EDITORIAL: Hinge social media promotion of tourism on patriotism

Experts in tourism sector from Inter-Governmental Authority on Development (IGAD), a regional bloc that includes governments from the Horn of Africa, Nile Valley and the Great Lakes region, today, conclude a three-day meeting in Kigali at which they have been charting ways to market regional tourism products and address the obstacles to the sector’s development.

Thursday, June 02, 2016

Experts in tourism sector from Inter-Governmental Authority on Development (IGAD), a regional bloc that includes governments from the Horn of Africa, Nile Valley and the Great Lakes region, today, conclude a three-day meeting in Kigali at which they have been charting ways to market regional tourism products and address the obstacles to the sector’s development.

Among the items ways mooted to help promote tourism in the region includes the use of social media, where the participants urged all regional citizens to play their role in the drive. Social media has changed the way we do things, from interactions to business and marketing. Tourism is not any different.

But how are citizens expected to be important players in social media marketing of the region’s tourism potentials? Customer care and being warm and welcoming to visitors is not enough to raise tourism.

Tourism experts at the meeting were quick to observe that regional initiatives like East Africa Tourist visa, use of ID cards as well as open skies and joint marketing through various platforms such as international fairs, would boost intra-regional tourism in Africa. But there was not much they mooted with respect to how social media would be used to market tourism.

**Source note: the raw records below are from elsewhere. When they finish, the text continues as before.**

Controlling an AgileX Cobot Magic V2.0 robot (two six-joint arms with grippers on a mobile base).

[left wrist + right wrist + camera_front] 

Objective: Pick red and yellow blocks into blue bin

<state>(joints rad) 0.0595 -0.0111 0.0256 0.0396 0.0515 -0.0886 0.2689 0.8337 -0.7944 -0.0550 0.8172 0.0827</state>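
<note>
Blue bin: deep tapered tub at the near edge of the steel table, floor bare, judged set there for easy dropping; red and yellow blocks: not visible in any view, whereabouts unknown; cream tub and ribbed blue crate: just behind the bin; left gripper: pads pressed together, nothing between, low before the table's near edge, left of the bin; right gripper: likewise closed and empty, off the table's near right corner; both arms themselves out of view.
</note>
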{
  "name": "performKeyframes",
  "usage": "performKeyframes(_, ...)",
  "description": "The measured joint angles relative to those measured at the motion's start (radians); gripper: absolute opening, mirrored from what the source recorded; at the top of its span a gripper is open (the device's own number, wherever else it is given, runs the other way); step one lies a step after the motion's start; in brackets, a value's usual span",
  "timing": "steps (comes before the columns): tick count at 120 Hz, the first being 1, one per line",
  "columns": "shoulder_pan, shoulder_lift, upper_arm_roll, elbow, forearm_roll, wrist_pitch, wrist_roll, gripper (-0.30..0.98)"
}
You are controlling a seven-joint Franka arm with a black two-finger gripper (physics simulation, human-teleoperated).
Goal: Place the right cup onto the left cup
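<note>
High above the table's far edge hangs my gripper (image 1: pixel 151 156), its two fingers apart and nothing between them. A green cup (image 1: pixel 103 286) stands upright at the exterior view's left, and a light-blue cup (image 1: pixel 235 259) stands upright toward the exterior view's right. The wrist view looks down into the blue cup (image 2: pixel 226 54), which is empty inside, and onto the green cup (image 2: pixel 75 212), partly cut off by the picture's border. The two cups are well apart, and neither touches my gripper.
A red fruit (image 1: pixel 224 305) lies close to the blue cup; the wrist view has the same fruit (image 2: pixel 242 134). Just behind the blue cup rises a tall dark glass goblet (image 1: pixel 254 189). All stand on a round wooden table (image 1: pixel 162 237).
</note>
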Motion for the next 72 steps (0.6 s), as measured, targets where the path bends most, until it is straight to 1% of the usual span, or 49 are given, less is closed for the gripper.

It is not enough to just ask citizens to be active players or pick interest in tourism. The ‘how’ of it is equally important. While governments can be challenged to ease access to technology to make social media tools such as smart phones and data more affordable to citizens, highly subsidizing tourism for regional citizens would be one way to pique their interest.

Alongside this would be patriotism. There is no way a citizen who doesn’t give a hoot how his country is run is going to be interested in something like tourism. Every country’s attractions should be a source of pride to the common man. Leaders at the national and local level can ensure this pride is at its highest and that is how the people would get animated in talking about their heritage and its tourism potentials.

Only when the issue of pride and patriotism has been dealt will we see citizens actively promoting their heritage on social media for the world to take note of.